Resilience is, we can stipulate, the capacity to bounce back and recover from adversity, but I think its conventional understanding stops there. We took the blows, we got back on our feet, and we’re standing right where we were flattened moments ago. The fire in the engine room has been extinguished, the damage repaired, and the ship is seaworthy again.
But “resilience” alone does not make it a better, faster, larger, more modern, commodious, or capable ship; it restores your losses and puts you back at Go.
The missing ingredients that post-Covid outperformers will add to mere resilience are learning and adapting. Learning plus changing based on what you’ve learned puts the “better” in Build Back Better. Let’s elaborate for a moment. Resilience entails:
- Containing the damage ASAP;
- Being decisive about cutting losses;
- And recovering more or less to the status quo ante.
Adaptability adds to that:
- A thirst for learning: Being non-judgmental about weaknesses potentially revealed and candid and forthcoming about the need to fit to the new world;
- Taking, intentionally, a longer view—beyond damage control in the immediate crisis;
- And creating options for your future.
Before imagining in a free-form and relatively undisciplined way what our post-Covid world might look like, can we draw any lessons from history? Anything to learn here from the past? (And no, I’m not talking about the 1918 Spanish flu.)
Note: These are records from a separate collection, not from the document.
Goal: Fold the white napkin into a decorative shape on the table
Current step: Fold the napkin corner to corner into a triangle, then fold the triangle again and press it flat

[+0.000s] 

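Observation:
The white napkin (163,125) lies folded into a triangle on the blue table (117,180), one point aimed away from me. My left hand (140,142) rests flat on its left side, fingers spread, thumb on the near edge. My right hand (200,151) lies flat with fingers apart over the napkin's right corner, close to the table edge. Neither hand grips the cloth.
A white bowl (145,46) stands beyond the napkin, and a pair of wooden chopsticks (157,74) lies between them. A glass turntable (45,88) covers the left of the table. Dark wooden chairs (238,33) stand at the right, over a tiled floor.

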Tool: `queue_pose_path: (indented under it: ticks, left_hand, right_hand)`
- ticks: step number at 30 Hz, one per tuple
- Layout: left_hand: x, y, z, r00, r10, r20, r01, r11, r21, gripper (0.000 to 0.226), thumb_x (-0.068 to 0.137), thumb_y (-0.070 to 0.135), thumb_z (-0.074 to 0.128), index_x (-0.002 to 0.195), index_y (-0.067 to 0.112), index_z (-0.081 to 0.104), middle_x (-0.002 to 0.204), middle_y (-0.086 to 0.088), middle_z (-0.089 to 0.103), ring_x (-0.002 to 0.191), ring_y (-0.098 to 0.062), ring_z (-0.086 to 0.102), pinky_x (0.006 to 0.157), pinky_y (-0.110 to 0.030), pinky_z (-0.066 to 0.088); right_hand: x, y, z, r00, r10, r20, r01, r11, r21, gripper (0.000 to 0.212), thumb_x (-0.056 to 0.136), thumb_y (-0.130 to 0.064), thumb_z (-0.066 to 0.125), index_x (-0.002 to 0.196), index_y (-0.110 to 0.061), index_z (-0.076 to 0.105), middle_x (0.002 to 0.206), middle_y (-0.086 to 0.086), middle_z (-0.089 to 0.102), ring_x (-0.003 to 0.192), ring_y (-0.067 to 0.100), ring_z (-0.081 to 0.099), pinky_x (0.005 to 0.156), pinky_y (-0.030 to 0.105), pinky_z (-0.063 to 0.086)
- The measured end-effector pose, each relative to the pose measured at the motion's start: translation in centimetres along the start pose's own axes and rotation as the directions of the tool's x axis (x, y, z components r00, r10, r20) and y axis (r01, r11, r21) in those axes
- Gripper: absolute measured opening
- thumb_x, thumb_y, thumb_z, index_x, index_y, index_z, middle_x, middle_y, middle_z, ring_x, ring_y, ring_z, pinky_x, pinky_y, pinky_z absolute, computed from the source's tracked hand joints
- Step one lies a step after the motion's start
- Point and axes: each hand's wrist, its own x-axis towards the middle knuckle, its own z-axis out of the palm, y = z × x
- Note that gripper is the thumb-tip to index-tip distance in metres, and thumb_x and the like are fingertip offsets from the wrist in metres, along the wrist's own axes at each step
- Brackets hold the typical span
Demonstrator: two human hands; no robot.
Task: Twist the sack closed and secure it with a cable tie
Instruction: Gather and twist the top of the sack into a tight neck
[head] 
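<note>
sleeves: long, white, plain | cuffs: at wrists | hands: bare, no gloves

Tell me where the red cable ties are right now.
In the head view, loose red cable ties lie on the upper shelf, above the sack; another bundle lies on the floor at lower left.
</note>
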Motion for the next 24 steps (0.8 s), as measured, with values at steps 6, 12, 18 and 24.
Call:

This being a publication centered around economic perspectives on things, our minds might revert to the 2008 GFC, the last big bad and still memorable Western World recession. What happened to Law Land emerging from that economically traumatic period?
First, some data:
You can see that the 2008 GFC, severe as it was, was far less violent than the Covid-19 meltdown. A long list of differences between then and now explain this, but some of the headline reasons have to include, at least:
- The 2008 GFC was induced by a freeze-up of the financial sector. With everyone running towards safe, liquid, assets, lending and capital flows essentially stopped and save for the heroic efforts of the Fed, the TARP program, and shotgun mergers in the financial services sector, our recovery would have been far more prolonged and painful.
- The impetus for the Covid meltdown was of course not comparable in the least. Western World governments ordered large sectors of their economies to stop in their tracks.
And just as the precipitating events were quite unlike each other, the aftermath of these two recessions, it’s safe to predict, will be quite different as well.
Historically—as definitively outlined in Ken Rogoff’s and Carmen Reinhart’s 2011 This Time is Different: Eight centuries of financial folly—recessions caused by financial crises (government defaults, banking panics, currency debasements, large-scale asset bubbles, and more) are particularly long-lasting in effect. As we’ve written, a financial crisis is analogous to draining all the oil out of a car engine; everything is going to freeze up and some damage will be long-lasting. So unemployment remains high longer, GDP suppressed longer, consumer confidence shaken longer.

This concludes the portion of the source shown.